_Exercise goal_.
Below are entries; work out how many of their lines include the string "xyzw", and reply with the number only.

_Dataset records_.
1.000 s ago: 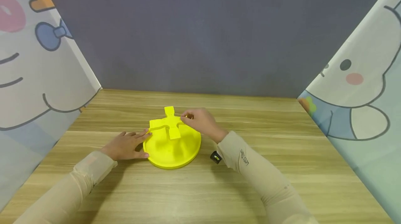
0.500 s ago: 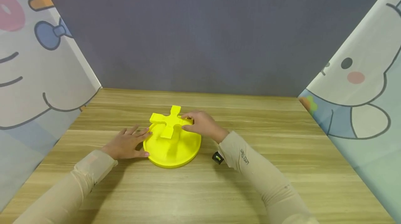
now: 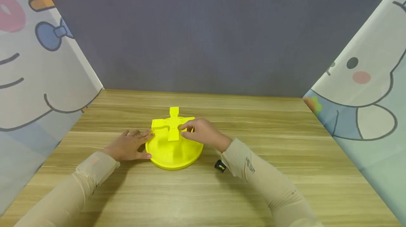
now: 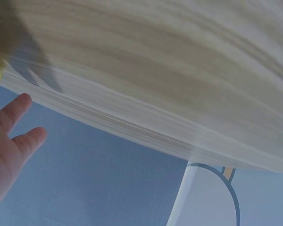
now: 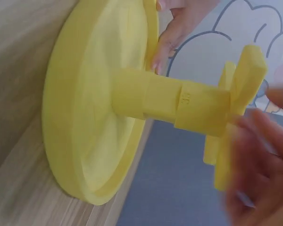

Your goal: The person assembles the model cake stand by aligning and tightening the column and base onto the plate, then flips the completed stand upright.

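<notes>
A yellow disc-shaped base [image 3: 172, 158] with a raised rim lies flat on the wooden table. From its middle rises a thick stepped stem [image 5: 165, 99] with small raised characters, topped by a yellow cross-shaped handle [image 3: 173, 125]. My right hand [image 3: 201, 132] has its thumb and fingers curled at the handle's right arm, covering part of it; in the right wrist view those fingers are blurred. Spread out beside the base, my left hand [image 3: 127, 146] touches the left rim with its fingertips and thumb. Only some of its fingers [image 4: 23, 143] show in the left wrist view.
A small black device [image 3: 220, 166] sits under the right cuff. Wood-grain tabletop [image 3: 269, 132] surrounds the base. A dark grey panel [image 3: 203, 36] stands at the back, with cartoon-printed panels [image 3: 60, 86] on both sides.
The cross-shaped handle has turned on its stem and its arms point differently from half a second ago. My right hand has shifted slightly nearer to me. The left hand stays put.
</notes>
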`<state>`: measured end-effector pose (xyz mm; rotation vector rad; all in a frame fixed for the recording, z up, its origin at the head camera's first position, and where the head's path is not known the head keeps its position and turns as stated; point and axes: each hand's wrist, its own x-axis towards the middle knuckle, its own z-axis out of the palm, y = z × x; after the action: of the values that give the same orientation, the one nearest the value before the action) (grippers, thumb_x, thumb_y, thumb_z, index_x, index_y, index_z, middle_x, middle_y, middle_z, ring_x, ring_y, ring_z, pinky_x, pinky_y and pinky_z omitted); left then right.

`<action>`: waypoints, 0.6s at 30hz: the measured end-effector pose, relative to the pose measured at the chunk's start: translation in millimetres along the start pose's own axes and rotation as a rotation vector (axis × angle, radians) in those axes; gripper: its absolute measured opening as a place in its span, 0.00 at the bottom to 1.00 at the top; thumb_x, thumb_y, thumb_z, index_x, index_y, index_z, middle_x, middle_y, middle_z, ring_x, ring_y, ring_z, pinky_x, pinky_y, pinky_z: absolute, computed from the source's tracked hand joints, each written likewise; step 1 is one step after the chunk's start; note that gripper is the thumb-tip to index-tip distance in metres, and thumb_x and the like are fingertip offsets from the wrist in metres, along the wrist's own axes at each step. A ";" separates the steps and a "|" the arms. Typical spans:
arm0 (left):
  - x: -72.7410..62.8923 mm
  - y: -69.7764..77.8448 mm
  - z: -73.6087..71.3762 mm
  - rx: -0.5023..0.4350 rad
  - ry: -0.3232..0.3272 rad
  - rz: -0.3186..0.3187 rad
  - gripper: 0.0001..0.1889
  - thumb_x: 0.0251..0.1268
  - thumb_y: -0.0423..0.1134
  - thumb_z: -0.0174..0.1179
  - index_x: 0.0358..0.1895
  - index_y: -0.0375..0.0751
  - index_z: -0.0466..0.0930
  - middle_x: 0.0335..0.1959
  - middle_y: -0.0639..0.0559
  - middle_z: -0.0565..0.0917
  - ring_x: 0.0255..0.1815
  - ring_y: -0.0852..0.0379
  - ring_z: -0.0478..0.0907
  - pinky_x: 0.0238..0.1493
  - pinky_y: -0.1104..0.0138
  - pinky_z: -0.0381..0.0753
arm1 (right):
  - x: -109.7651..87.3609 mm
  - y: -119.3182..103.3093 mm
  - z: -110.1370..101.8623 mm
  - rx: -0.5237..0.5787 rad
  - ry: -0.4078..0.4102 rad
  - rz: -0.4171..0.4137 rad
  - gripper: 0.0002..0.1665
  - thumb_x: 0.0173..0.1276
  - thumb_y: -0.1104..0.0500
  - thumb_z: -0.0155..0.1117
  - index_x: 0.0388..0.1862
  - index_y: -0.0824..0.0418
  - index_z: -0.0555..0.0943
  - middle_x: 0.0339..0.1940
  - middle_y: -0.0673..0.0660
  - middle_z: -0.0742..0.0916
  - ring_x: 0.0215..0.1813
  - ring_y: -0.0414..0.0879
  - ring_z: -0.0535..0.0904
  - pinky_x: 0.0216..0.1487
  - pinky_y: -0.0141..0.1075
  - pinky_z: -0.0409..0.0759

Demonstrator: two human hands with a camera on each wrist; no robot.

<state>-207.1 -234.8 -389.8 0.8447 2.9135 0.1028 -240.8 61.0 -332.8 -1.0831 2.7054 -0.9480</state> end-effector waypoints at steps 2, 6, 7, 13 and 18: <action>0.7 0.3 0.0 -0.002 -0.008 0.000 0.45 0.59 0.68 0.54 0.71 0.37 0.62 0.71 0.38 0.63 0.63 0.28 0.64 0.58 0.31 0.58 | -1.4 0.6 0.5 -0.012 0.130 -0.012 0.11 0.65 0.58 0.65 0.43 0.62 0.86 0.28 0.50 0.84 0.25 0.41 0.72 0.26 0.29 0.71; 1.6 0.0 -1.0 0.005 -0.004 0.001 0.45 0.59 0.68 0.55 0.71 0.37 0.63 0.71 0.38 0.63 0.62 0.29 0.66 0.57 0.31 0.59 | 0.5 4.9 0.6 -0.054 0.261 -0.003 0.20 0.61 0.57 0.71 0.51 0.64 0.82 0.44 0.58 0.84 0.42 0.50 0.78 0.41 0.39 0.78; 1.6 -0.1 -1.4 0.010 -0.002 0.005 0.45 0.59 0.68 0.55 0.70 0.36 0.63 0.70 0.37 0.64 0.62 0.29 0.67 0.57 0.31 0.59 | 1.6 6.7 1.2 -0.058 0.247 0.009 0.23 0.61 0.57 0.71 0.54 0.64 0.81 0.49 0.59 0.83 0.48 0.52 0.77 0.47 0.42 0.78; 1.5 -0.7 -0.4 -0.006 -0.018 0.002 0.46 0.60 0.68 0.53 0.71 0.36 0.62 0.71 0.37 0.62 0.62 0.29 0.66 0.57 0.31 0.58 | 1.0 14.0 10.7 -0.002 0.180 0.082 0.20 0.63 0.58 0.68 0.53 0.63 0.82 0.53 0.58 0.83 0.55 0.53 0.76 0.55 0.45 0.76; 2.1 -1.7 0.6 -0.005 -0.018 -0.005 0.46 0.59 0.69 0.53 0.71 0.36 0.62 0.71 0.37 0.63 0.62 0.29 0.66 0.58 0.31 0.58 | -4.9 10.5 17.8 0.001 0.225 0.052 0.18 0.61 0.56 0.71 0.48 0.63 0.83 0.45 0.56 0.85 0.42 0.48 0.78 0.44 0.36 0.78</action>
<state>-209.7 -235.1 -390.7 0.8329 2.8976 0.1010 -238.3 60.8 -353.9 -0.9541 2.8916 -1.1258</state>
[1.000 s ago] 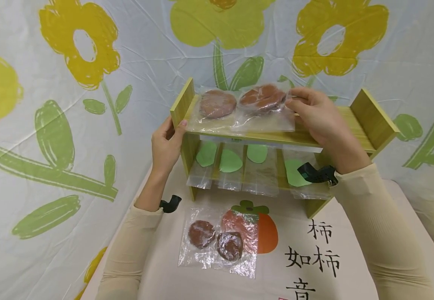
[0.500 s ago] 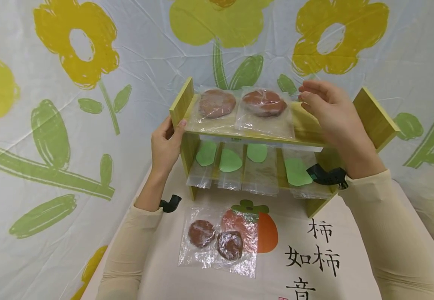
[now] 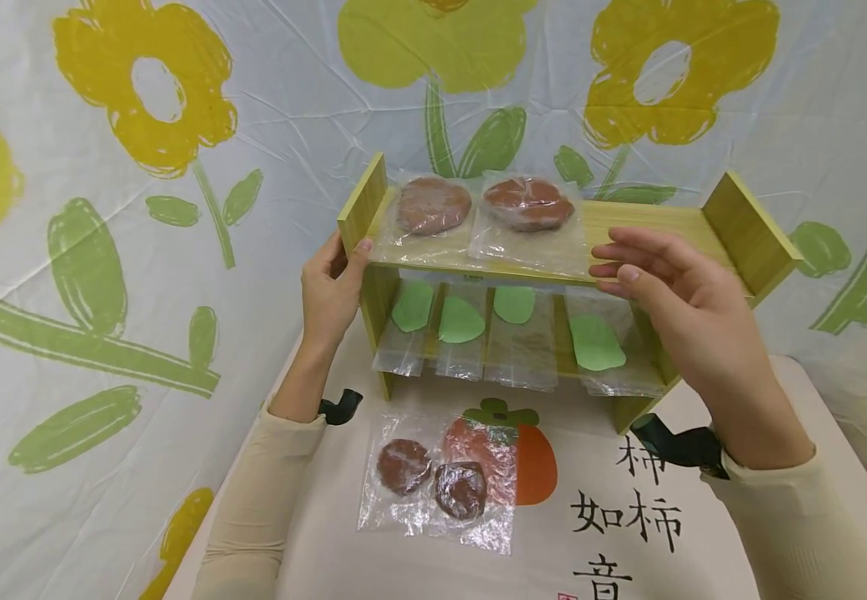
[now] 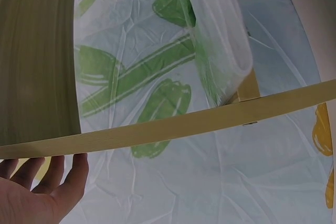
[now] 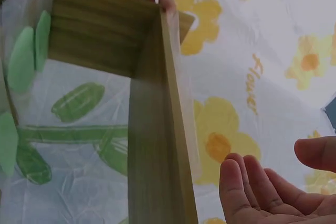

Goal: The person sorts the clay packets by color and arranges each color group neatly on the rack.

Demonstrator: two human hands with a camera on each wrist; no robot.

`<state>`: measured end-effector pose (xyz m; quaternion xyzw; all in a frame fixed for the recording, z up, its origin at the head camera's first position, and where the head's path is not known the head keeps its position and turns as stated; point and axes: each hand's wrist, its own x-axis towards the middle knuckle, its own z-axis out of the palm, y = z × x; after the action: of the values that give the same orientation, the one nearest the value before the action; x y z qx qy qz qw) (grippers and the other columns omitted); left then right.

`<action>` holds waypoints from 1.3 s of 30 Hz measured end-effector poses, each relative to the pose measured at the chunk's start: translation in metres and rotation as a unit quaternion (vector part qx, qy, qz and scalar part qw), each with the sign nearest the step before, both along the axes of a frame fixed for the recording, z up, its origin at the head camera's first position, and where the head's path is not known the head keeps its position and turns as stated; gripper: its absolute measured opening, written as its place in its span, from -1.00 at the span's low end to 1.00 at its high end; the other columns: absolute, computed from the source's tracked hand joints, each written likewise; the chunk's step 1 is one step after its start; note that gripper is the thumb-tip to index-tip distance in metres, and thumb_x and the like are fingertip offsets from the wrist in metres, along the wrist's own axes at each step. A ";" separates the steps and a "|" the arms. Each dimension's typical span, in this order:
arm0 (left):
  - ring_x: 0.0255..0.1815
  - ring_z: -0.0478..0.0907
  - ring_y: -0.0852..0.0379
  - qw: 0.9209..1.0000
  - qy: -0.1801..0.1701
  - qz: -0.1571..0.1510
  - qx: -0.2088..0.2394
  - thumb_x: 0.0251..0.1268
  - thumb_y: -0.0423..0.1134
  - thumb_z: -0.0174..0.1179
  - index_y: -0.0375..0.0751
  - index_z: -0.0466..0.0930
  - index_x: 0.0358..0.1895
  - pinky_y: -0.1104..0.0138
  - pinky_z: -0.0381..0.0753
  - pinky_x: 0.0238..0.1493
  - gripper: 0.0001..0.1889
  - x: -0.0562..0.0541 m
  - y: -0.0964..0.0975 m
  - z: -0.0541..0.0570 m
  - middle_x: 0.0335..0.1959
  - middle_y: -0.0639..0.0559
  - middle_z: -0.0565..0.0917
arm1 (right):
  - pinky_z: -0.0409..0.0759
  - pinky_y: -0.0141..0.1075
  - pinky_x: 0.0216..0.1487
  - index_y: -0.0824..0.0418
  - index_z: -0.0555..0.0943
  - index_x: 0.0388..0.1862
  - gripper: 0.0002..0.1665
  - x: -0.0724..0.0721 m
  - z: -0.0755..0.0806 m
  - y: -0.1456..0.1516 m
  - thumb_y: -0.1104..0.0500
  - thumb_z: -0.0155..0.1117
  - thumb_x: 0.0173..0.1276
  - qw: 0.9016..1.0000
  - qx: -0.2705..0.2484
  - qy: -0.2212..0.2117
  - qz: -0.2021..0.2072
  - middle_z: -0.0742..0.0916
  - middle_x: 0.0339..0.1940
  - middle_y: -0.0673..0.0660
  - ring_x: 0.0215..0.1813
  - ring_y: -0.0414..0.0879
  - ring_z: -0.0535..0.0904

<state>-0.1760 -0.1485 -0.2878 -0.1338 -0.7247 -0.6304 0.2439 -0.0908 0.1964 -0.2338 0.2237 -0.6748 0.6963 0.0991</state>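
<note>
A two-tier wooden shelf [image 3: 643,221] stands on the table. My left hand [image 3: 332,292] holds its left side panel, thumb at the front edge; in the left wrist view the fingertips [image 4: 79,163] meet a wooden edge. Two clear plastic bags lie side by side on the top tier, each with a flat reddish-brown round piece: the left piece [image 3: 433,207] is smooth, the right piece [image 3: 527,204] creased. My right hand [image 3: 696,317] hovers before the top tier, fingers spread loosely and holding nothing. The right wrist view also shows its relaxed fingers [image 5: 257,187] with nothing between them.
On the lower tier lie several clear bags with green pieces [image 3: 461,321]. In front of the shelf, a clear bag [image 3: 384,521] with two brown discs [image 3: 403,467] lies on the printed tablecloth [image 3: 531,550]. Flowered fabric [image 3: 291,125] hangs behind and beside the shelf.
My right hand has let go of the right bag on the top tier, drawn away rightward, then come down in front of the shelf. That bag now lies flatter. My left hand has stayed put.
</note>
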 end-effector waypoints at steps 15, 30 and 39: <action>0.06 0.63 -0.03 1.000 0.006 -0.001 -0.002 0.48 -0.32 0.14 -0.41 0.51 0.30 0.25 0.62 0.01 -0.60 0.000 0.002 0.002 0.14 -0.28 0.64 | 0.59 -0.28 0.09 0.43 0.44 0.33 -0.55 0.032 -0.073 0.001 0.51 0.04 0.50 0.995 0.088 -0.008 0.055 0.63 0.12 0.32 0.11 0.04 0.64; 0.03 0.63 -0.01 1.000 0.007 -0.006 -0.001 0.50 -0.29 0.14 -0.37 0.50 0.33 0.22 0.64 -0.03 -0.58 0.000 0.000 -0.002 0.12 -0.25 0.65 | 0.60 -0.26 0.09 0.46 0.42 0.33 -0.60 0.049 -0.153 0.016 0.41 0.02 0.56 0.987 0.102 -0.105 0.067 0.66 0.11 0.26 0.07 0.02 0.65; 0.04 0.63 -0.03 1.000 0.008 -0.007 -0.001 0.51 -0.29 0.14 -0.38 0.50 0.33 0.17 0.65 -0.01 -0.58 0.000 -0.001 -0.002 0.12 -0.25 0.65 | 0.63 -0.13 0.07 0.49 0.38 0.33 -0.58 0.058 -0.220 0.018 0.27 0.00 0.62 0.974 0.090 -0.194 0.080 0.67 0.11 0.24 0.08 0.02 0.65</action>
<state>-0.1758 -0.1495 -0.2898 -0.1436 -0.7229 -0.6299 0.2450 -0.0329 0.2143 -0.4535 0.1460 -0.7209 0.6684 -0.1103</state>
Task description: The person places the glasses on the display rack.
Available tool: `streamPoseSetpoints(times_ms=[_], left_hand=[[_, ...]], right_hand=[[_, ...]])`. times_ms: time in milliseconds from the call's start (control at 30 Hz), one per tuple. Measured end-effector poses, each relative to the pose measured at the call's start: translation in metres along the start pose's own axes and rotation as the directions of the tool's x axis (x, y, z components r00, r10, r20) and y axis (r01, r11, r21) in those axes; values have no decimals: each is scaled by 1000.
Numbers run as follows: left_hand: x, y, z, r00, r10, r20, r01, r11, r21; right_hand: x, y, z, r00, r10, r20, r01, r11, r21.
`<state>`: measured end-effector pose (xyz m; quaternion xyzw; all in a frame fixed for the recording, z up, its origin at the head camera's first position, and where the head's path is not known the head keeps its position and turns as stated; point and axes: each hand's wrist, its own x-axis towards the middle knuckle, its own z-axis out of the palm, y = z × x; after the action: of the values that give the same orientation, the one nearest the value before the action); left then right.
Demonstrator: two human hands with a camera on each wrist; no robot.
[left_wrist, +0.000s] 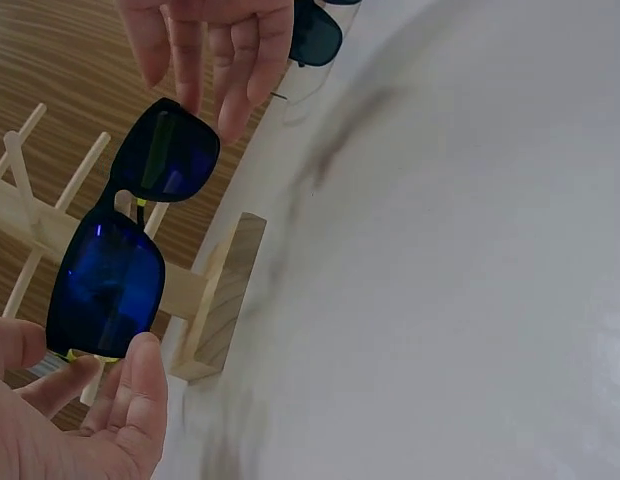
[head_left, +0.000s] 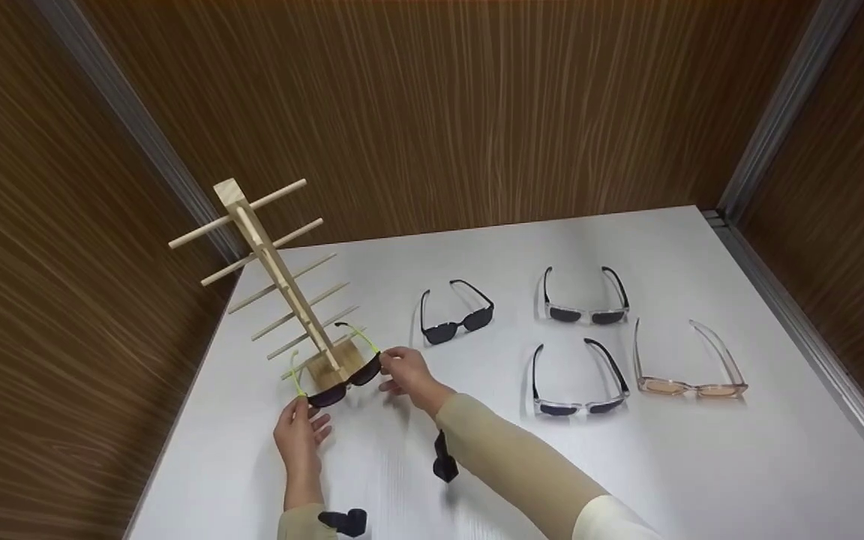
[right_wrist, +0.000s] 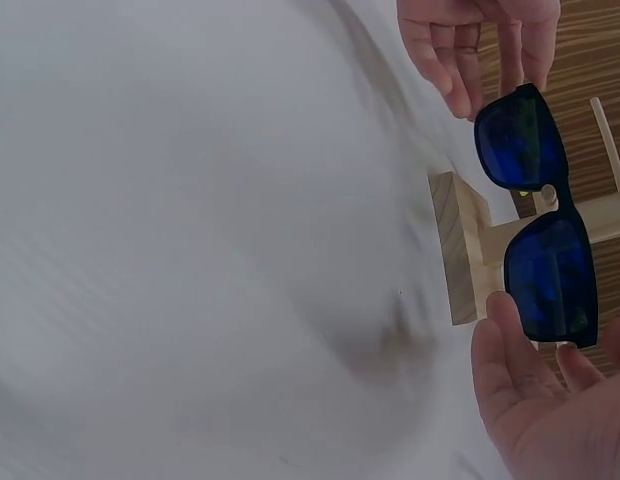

_Your response_.
2